У нас в квартире всегда было зимой теплее, потому что все окна выходили на юг, но летом, когда жара несусветная, их приходилось заклеивать папиросной бумагой, а шторы на день задергивать, чтобы хоть как-то уберечься от пекла.

- Купила на днях. - Анна Павловна крутнулась вправо-влево. - Как тебе?

Я давно привык к такого рода близким соседским отношениям, поэтому подобный вопрос нисколько меня не смутил.

- Нормально, - только и сказал я, но и такой ответ из моих уст был для Анны Павловны комплиментом.
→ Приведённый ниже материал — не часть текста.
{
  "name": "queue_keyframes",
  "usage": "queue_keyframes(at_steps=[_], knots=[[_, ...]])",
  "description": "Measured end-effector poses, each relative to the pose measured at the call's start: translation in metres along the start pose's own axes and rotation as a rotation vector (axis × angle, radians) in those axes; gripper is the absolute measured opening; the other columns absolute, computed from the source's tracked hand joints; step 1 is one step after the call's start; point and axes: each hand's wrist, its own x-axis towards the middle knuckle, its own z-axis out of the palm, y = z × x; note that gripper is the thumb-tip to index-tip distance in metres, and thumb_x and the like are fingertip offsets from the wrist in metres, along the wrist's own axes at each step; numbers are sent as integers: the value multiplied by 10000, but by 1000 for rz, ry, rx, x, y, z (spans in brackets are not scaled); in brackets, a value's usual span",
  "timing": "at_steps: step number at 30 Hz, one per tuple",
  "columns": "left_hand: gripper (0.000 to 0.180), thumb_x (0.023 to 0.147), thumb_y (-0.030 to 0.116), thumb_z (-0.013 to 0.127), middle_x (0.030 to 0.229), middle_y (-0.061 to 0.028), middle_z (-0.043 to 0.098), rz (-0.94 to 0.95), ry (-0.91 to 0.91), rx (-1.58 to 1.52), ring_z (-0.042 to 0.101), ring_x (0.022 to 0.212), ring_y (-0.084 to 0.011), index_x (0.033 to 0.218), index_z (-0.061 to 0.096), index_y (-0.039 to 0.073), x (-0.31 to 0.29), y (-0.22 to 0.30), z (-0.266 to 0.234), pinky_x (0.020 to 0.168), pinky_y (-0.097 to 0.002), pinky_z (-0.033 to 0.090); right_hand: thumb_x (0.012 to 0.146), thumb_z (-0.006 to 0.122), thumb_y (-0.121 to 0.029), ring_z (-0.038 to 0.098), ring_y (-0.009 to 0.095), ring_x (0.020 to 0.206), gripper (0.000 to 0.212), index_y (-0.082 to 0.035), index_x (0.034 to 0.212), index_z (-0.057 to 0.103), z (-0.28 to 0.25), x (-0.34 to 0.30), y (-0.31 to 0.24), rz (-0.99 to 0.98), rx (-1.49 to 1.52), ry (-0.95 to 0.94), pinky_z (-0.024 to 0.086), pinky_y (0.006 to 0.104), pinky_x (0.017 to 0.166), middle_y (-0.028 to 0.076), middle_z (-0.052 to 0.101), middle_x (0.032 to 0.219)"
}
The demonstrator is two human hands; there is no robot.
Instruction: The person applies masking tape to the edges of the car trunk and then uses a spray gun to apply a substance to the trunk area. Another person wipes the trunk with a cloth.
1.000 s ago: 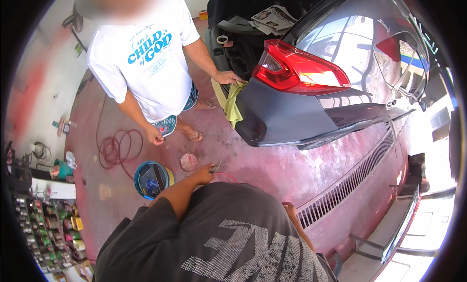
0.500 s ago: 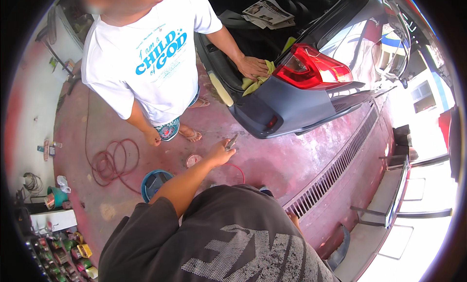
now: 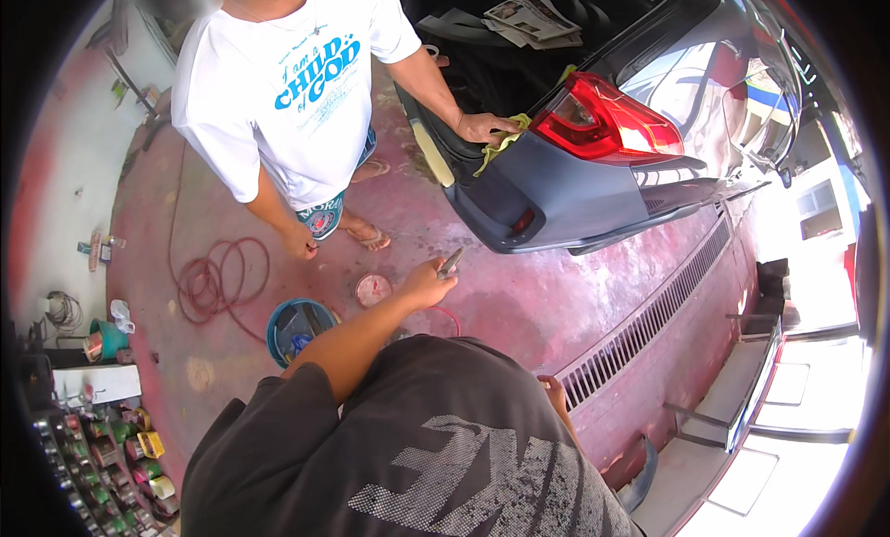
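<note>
My left hand point(image 3: 425, 285) is out in front of my body, its fingers closed around a small flat grey tool point(image 3: 451, 263) whose exact kind I cannot make out. The tool's tip points up toward the car. Low at my right side, a bit of my right hand point(image 3: 553, 389) shows past my dark shirt; its fingers are mostly hidden. Ahead stands a grey car point(image 3: 565, 199) with its rear open and a red tail light point(image 3: 607, 120). A co-worker's hand point(image 3: 486, 127) presses a yellow-green cloth point(image 3: 502, 152) on the body edge beside that light.
A person in a white shirt point(image 3: 287, 120) stands at front left. On the red floor lie a coiled hose point(image 3: 218, 282), a blue bucket point(image 3: 273, 338) and a round lid-like disc point(image 3: 374, 290). A drain grate point(image 3: 649, 310) runs along the right. Several cans point(image 3: 139, 444) stand lower left.
The co-worker's hand and cloth have shifted slightly along the car's edge. My view has moved a little; more of my right hand shows. My left hand still holds the grey tool.
</note>
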Motion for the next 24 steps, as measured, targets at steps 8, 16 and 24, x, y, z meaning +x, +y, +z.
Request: queue_keyframes(at_steps=[8, 16, 24], knots=[[342, 981, 271, 750, 850, -40, 722, 88, -29, 8, 676, 794, -148, 1248, 710, 61, -19, 37, 54, 732, -351, 528, 931, 787, -216, 768, 256, 932, 317, -47, 1199, 770, -45, 53, 153, -277, -326, 42, 602, 406, 843, 167, 792, 992], [190, 1022, 278, 727, 809, 11, 686, 36, 54, -157, 616, 760, -93, 1022, 706, 89, -13, 84, 75, 714, -310, 499, 925, 799, -246, 768, 294, 991, 335, -34, 1184, 775, -87, 48, 197, -31, -218, -35, 595, 414, 893, 177, 797, 1053], [272, 1041, 345, 715, 779, 31, 653, 92, 111, -229, 582, 731, -89, 966, 702, 84, 28, 121, 105, 688, -312, 472, 919, 811, -276, 768, 333, 1050, 358, -22, 1169, 781, -113, 104, 254, -74, -163, 10, 588, 421, 942, 187, 803, 1115]])
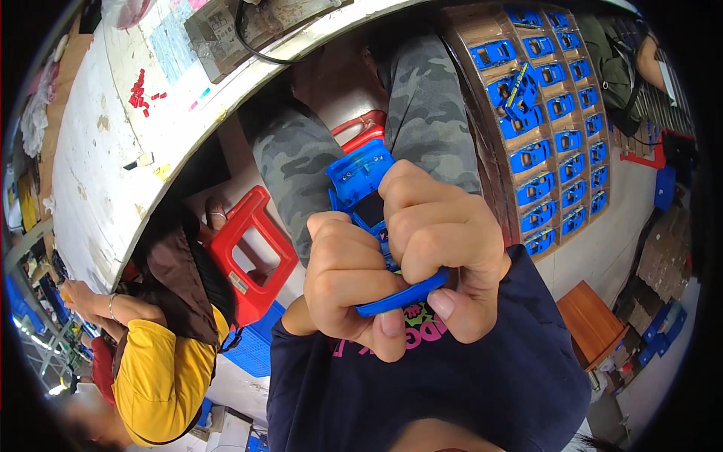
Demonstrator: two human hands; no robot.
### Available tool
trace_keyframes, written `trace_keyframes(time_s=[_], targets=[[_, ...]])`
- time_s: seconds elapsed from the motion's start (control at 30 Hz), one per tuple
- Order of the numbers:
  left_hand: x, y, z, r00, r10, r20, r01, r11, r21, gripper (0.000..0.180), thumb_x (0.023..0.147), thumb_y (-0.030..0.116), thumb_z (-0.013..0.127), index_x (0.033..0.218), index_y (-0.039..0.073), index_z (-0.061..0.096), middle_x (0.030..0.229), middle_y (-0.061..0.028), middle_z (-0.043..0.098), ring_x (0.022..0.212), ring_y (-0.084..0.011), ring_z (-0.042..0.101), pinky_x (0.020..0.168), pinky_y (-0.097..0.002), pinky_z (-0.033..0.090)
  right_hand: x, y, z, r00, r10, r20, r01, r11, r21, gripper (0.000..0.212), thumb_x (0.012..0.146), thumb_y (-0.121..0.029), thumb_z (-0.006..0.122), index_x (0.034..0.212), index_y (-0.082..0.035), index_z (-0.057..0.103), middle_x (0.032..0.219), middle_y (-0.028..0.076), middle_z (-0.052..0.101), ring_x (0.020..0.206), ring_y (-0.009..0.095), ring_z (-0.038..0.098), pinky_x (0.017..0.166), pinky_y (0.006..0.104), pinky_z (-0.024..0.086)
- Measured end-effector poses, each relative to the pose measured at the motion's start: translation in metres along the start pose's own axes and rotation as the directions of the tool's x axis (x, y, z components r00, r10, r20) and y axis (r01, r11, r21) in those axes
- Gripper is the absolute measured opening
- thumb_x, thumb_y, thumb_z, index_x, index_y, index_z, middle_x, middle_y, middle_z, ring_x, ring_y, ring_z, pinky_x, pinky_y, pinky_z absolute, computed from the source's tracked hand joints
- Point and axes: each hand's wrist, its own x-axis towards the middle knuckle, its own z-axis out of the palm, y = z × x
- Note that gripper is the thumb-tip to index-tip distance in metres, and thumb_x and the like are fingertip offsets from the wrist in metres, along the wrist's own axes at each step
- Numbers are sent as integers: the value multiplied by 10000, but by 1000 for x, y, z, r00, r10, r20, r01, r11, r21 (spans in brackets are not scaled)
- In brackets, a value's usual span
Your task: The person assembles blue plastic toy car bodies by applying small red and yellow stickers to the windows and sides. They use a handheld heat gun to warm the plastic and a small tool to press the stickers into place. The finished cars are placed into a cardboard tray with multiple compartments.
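Note:
In front of my chest I hold a blue plastic toy car body (361, 175) with both hands. My left hand (348, 285) is closed round its left side, and my right hand (443, 239) is closed round the right. Both thumbs press at the near end, where a curved blue rim (403, 295) shows between them. The far end sticks out beyond my fingers, with small screws or posts in it and a dark opening behind. My fingers hide the middle of the car body.
Right of my legs lies a divided tray (553, 135) with rows of blue toy car bodies. A white worktable (98, 173) on the left bears small red pieces (138, 90). Red stool (252, 260) and a person in a yellow shirt (162, 377) are at left.

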Motion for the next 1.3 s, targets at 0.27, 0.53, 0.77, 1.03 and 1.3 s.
trace_keyframes(time_s=[0.27, 0.53, 0.77, 1.03, 1.3], targets=[[0, 0, -2, 999, 17, 28, -17, 1000, 12, 171, 612, 145, 557, 753, 61, 508, 650, -24, 431, 543, -143, 388, 556, -294, 255, 0, -1, 0, 1000, 6, -3, -6, 1000, 1, 139, 479, -178, 477, 511, -68, 397, 472, 23, 379, 419, 159, 305, 471, 316, 236], [0, 0, -5, 999, 3, 40, -3, 1000, 0, 170, 613, 155, 563, 746, 63, 512, 658, -24, 436, 549, -142, 392, 556, -295, 251, -1, 2, 0, 1000, 6, 16, -6, 1000, 29, 155, 486, -196, 476, 526, -56, 424, 478, 34, 400, 429, 169, 322, 483, 318, 247], [1, 0, 0, 1000, 17, -13, -17, 1000, -1, 176, 600, 153, 564, 736, 55, 511, 631, -18, 433, 522, -138, 384, 542, -293, 246, 0, 2, -1, 999, -11, 33, 10, 1000, 30, 150, 493, -196, 473, 519, -57, 421, 479, 37, 401, 432, 169, 322, 484, 319, 248], [2, -1, 2, 998, 38, -47, -39, 999, -4, 169, 597, 152, 559, 724, 53, 509, 624, -12, 444, 515, -131, 385, 536, -292, 245, 1, 2, -1, 999, -3, 36, 2, 1000, 26, 149, 496, -196, 474, 530, -59, 425, 479, 33, 397, 434, 167, 317, 486, 315, 248], [1, -4, 0, 999, 20, -33, -20, 1000, -4, 172, 608, 154, 559, 734, 50, 507, 629, -20, 446, 520, -136, 390, 540, -295, 250, 0, 6, -2, 999, 0, 51, -2, 1000, 24, 143, 486, -181, 478, 547, -65, 421, 504, 40, 383, 448, 185, 316, 486, 317, 242]])
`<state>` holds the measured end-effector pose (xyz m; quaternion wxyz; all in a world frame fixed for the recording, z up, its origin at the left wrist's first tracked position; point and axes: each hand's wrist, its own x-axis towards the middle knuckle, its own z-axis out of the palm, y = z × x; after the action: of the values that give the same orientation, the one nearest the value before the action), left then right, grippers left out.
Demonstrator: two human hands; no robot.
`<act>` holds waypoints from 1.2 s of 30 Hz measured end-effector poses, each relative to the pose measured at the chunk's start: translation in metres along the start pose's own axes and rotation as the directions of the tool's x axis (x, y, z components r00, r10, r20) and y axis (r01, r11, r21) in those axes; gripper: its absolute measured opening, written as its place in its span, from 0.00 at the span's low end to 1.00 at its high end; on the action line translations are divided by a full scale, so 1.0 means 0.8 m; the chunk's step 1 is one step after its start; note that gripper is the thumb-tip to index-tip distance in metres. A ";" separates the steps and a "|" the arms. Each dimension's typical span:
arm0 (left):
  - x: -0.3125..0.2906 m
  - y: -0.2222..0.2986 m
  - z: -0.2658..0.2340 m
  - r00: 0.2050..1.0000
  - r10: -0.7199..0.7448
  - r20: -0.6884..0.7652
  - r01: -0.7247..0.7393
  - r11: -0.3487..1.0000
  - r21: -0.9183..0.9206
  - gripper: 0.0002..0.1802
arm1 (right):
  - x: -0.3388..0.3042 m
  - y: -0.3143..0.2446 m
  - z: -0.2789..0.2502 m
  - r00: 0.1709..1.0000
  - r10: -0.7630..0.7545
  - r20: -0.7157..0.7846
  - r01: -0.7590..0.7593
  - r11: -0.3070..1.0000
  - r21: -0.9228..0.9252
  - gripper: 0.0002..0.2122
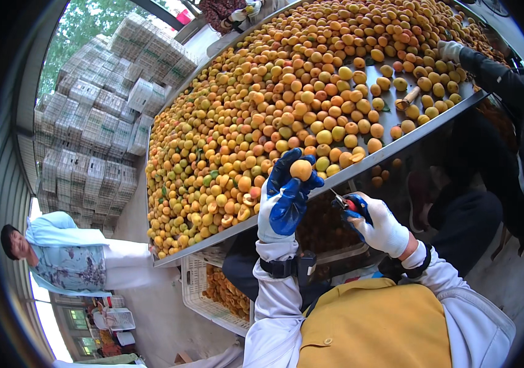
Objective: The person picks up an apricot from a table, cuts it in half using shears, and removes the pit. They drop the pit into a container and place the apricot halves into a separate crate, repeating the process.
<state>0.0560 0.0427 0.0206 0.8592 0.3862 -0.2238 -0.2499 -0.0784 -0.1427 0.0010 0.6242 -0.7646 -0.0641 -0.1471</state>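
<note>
My left hand (pixel 285 199), in a white glove with a blue coated palm, is raised at the edge of a metal table (pixel 397 145), its fingers around one orange-yellow apricot (pixel 301 170). To its right, my right hand (pixel 379 224), gloved the same way, is closed on a small red-handled cutting tool (pixel 351 205). A thin metal tip of that tool points up and left toward the apricot, apart from it. Its exact kind is unclear. Beyond my hands, a wide heap of apricots (pixel 243 141) covers much of the table, and a halved one (pixel 357 157) lies near the rim.
A white crate (pixel 194 282) of orange fruit pieces stands below the table. At right, a co-worker's gloved hand (pixel 451 50) touches the heap; a wooden-handled tool (pixel 408 98) lies nearby. Another person (pixel 68 251) stands at left, near stacked crates (pixel 93 135). A third works across the table.
</note>
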 end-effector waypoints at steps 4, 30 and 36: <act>-0.028 0.006 0.011 0.994 0.026 -0.105 -0.026 1.000 0.002 0.27 | 0.002 -0.012 0.021 0.993 0.065 0.100 -0.070 0.996 0.053 0.10; -0.061 -0.009 0.039 0.926 0.142 -0.351 -0.045 0.962 0.268 0.17 | 0.012 -0.002 0.056 0.979 0.090 0.184 -0.102 0.993 0.054 0.06; -0.061 -0.014 0.036 0.931 0.016 -0.366 0.040 0.989 0.145 0.17 | 0.011 0.011 0.061 0.992 0.048 0.117 -0.056 0.996 0.067 0.04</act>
<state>-0.0016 0.0500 0.0199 0.8528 0.4909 -0.0758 -0.1612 -0.0602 -0.0975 -0.0129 0.6495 -0.7509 -0.0850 -0.0840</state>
По кухне потянулся ароматный запах жареной картошки. Нарезав кольцами малосольные огурцы и выложив на блюдце из банки соленые помидоры, я разлил настойку по стопкам. Хлопнули по первой, закусили. Тепло блаженством разлилось по жилам. Было комфортно и уютно, мне даже показалось, что я никогда и не был женат. Но если был, почему женился? Устал гулять? Или, как говорится, по уши влюбился? Вроде нет: в Лиду я никогда по уши влюблен не был. Что тогда толкнуло меня на женитьбу? Как я считал, некое абстрактное в ту пору чувство долга (или воспитание?). Раз я встречаюсь с девушкой, иногда сплю с ней, значит, обязан жениться. Это патриархальное чувство долга, оно удерживало многих и на нелюбимой работе, и в посредственном браке; чувство, привитое с молоком матери и упорно поддерживаемое государственными институтами. Но вот прежнее государство с его идеологией тихо почило, а люди со своими чувствами остались, но остались не столько с чувствами, сколько в конфликте с ними. Хорошо, у кого кожа, как у слона, у меня, думал я, не слоновья, но и не кожа личинки. Это, скорее всего, и спасло: я смог, как мне казалось, противостоять натиску безвременья.